B.D.
Ideally you get a babysitter and you both go. If only one can go than it should be the one that will be helping with the homework.
My daughter's teacher is offering a Singapore math night this week for the parents to teach us how to do the new math concepts so we can help our children better.
It starts at 5:30pm, and it is pretty much a must that a parent goes. My husband doesnt get home from work usually until 8-9pm, so I asked him if he can be home early that day, or I will have to find a babysitter for the kids so I can go.
He said "Wait, YOU are going? I am so much better at math!" Umm, think I can handle second grade math concepts, but I didnt say that because he is showing interest in going himself. Its also two hours long and I certainly wouldnt want to discourage him from getting involved. ;)
But, since I am the one that will be home doing homework with her every night, wouldnt it be more logical that I go instead of him? What do you think?
Thanks everyone! He was open to the idea of me tagging along. lol. Now I just need to find someone to watch the kids!
Ideally you get a babysitter and you both go. If only one can go than it should be the one that will be helping with the homework.
Yes to Suz T's idea!
Don't squash his enthusiasm... nurture it! Get a sitter and go together, then stop on the way home for a cup of coffee or a glass of wine. Make Singapore Math Night a mini date night and go together!
get a sitter and both of you go!
i'm encouraged to hear that singapore is being used in a public school. i used saxon in my homeschool math program, but i hear great things about singapore.
khairete
S.
Ditto Suz T and Krista P! School stuff is way more fun when it's a date :)
I just have to say that I love this question! I love how your husband wants to go because it's MATH, even though he won't be the one dealing with the homework. There's something really cute about that. And the fact that he thinks you can't handle 2nd grade math concepts (I'm sure he doesn't really think that, but it comes across that way). The whole thing is cracking me up. Thanks!
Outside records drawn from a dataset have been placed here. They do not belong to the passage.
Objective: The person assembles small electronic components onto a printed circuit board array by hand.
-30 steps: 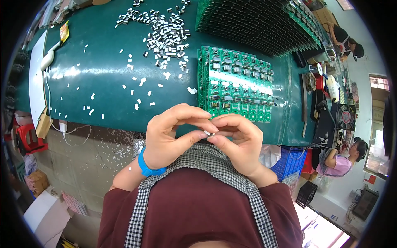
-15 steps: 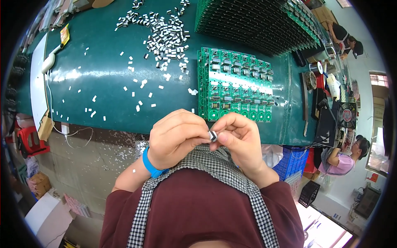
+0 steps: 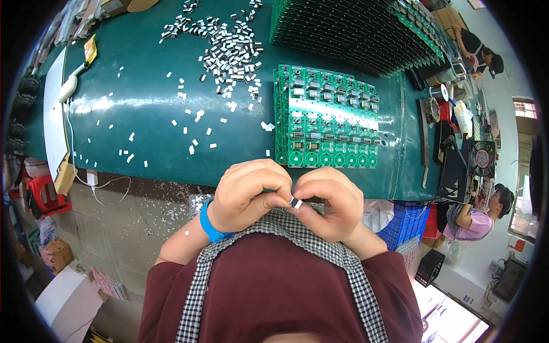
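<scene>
A small black-and-white block, which looks like a digit display module (image 3: pixel 296 203), is pinched between my two hands close to my apron. My left hand (image 3: pixel 249 186), with a blue band at the wrist, grips its left end with thumb and forefinger. Thumb and bent fingers of my right hand (image 3: pixel 333 201) close on the other end. Just beyond the hands lies a stack of green circuit boards (image 3: pixel 334 160), with similar small modules mounted in rows. Farther off to the left is a loose pile of the black-and-white modules (image 3: pixel 231 54).
Small white slips (image 3: pixel 198 116) are scattered over the green tabletop (image 3: pixel 154 146) and the floor. A tall block of stacked circuit boards (image 3: pixel 349 34) stands at the back. To the right are a solder spool (image 3: pixel 439 92) and a fan (image 3: pixel 481 158). Two people work farther right.
Both hands have tilted and drawn slightly toward me. My right fingers have curled in more tightly, and the module between the fingertips has turned and dropped a little.
</scene>
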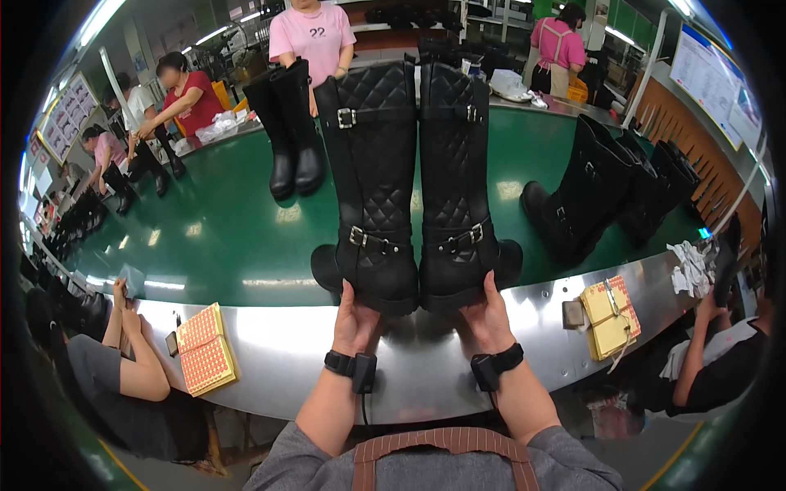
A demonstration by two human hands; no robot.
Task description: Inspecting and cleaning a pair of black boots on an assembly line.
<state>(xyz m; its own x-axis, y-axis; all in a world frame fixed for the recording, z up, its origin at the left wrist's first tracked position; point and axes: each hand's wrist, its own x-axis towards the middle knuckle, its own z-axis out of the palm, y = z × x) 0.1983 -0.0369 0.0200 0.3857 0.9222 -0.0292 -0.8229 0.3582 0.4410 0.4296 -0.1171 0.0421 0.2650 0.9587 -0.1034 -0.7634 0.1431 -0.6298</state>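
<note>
Two tall black quilted boots with silver buckles stand side by side, heels toward me, at the near edge of the green belt (pixel 221 229). My left hand (pixel 354 321) grips the heel of the left boot (pixel 372 180). My right hand (pixel 486 317) grips the heel of the right boot (pixel 458 176). Both wrists wear black bands with small devices.
A plain black boot pair (pixel 291 131) stands farther back on the belt, several more black boots (pixel 598 192) at right. Sticker sheets (pixel 205 350) and yellow pads (pixel 610 315) lie on the steel rim (pixel 286 344). Seated persons flank me; others work across the belt.
</note>
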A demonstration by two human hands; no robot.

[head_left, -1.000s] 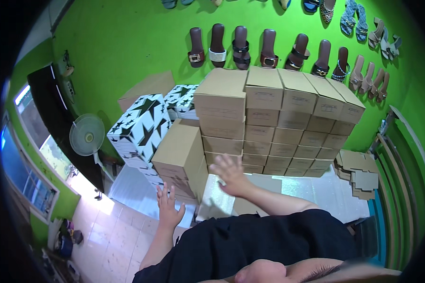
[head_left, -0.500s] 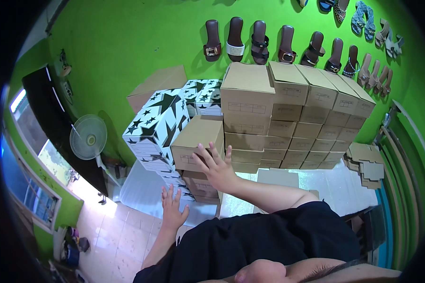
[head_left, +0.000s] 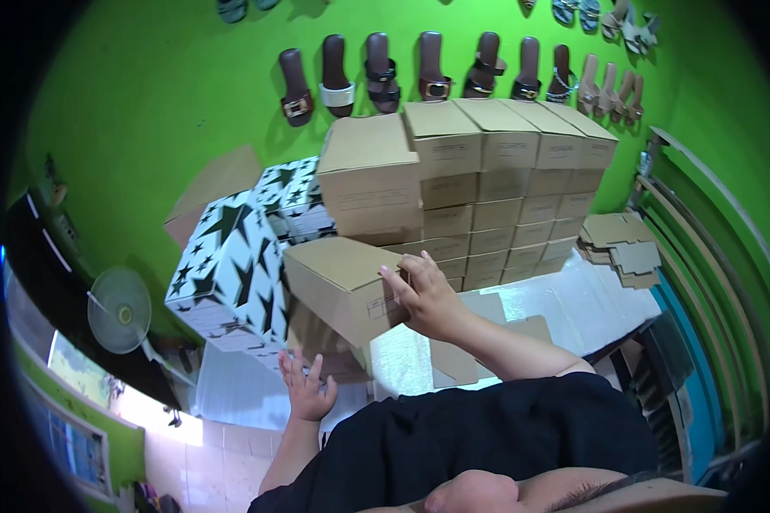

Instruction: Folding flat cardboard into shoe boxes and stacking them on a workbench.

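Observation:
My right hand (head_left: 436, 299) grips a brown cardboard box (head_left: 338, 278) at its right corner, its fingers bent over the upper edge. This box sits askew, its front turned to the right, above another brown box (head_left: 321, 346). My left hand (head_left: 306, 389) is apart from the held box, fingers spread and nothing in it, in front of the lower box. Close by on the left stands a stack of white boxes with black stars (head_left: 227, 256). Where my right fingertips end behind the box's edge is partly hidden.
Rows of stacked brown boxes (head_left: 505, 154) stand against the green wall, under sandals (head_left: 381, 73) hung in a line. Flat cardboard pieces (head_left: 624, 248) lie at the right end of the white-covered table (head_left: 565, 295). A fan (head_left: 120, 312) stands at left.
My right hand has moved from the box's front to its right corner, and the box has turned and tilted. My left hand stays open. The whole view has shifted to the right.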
You should both go if he's able to get home early enough and you're able to get a sitter.
Ah, well my undergrad degree is in Economics and Finance, I just completed my MBA, and I work as a financial analyst managing millions of dollars for a Navy program. But I'd let my hubby go. Have you tried to do second grade math?!?! Good Lord! It's like trying to solve the world's problems...at least in my book. They don't do math the same way we learned. Plus I use Excel for EVERYTHING that involves any kind of number in my life.
But, I think the best option is for you both to go if possible. If not, I'd let him go and tell him to take notes :).
Get a babysitter and both go.
Both should go. Get a sitter so you can go since you are the one that helps with homework most nights (espeically if he's not getting home until 8 pm or later) but since he is good with math AND is showing an interest. It allows both of you to learn how they are teaching the concepts and showing your son the importance of his school work.
If YOU do homework with her every night then YOU need to go. It would be great if your husband could go as well! Maybe you could make it a math date night. lol
L.
If you are the one doing homework with her you need to be the one that goes. Or find someone to babysit and you both go so you both learn it. I would shoot for that!!!!
I say both of you go because as easy as you think the math is going to be, you might be surprised to find that it's a bit complicated! The teacher would not be offering the class if he/she didn't think the parents needed it!
For me, I would like the back-up so if I got lost, hubby could teach me again at home. Math is not my strong suit!
I think you should try to swing it where BOTH go, however if you are the main homework help you should be there.
IF you are the one that helps her then it only makes sense for YOU to go. What good is it if your husband learns everything but isn't the one working with her??? Esp since he won't be home until bedtime to even ask for help.
My husband is much better at math than me but the kids still prefer me because of my style and patience with them. You may find this to be the case as well.
If your Husband goes to it, THEN HE NEEDS to be the one, to help your kids with the Math. Since he will know it, and you won't.
Does he realize, that??????
Will he, do it???? He won't be around to help your kids with their math using THIS concept.
Ideally, both parents should go, and you get a babysitter.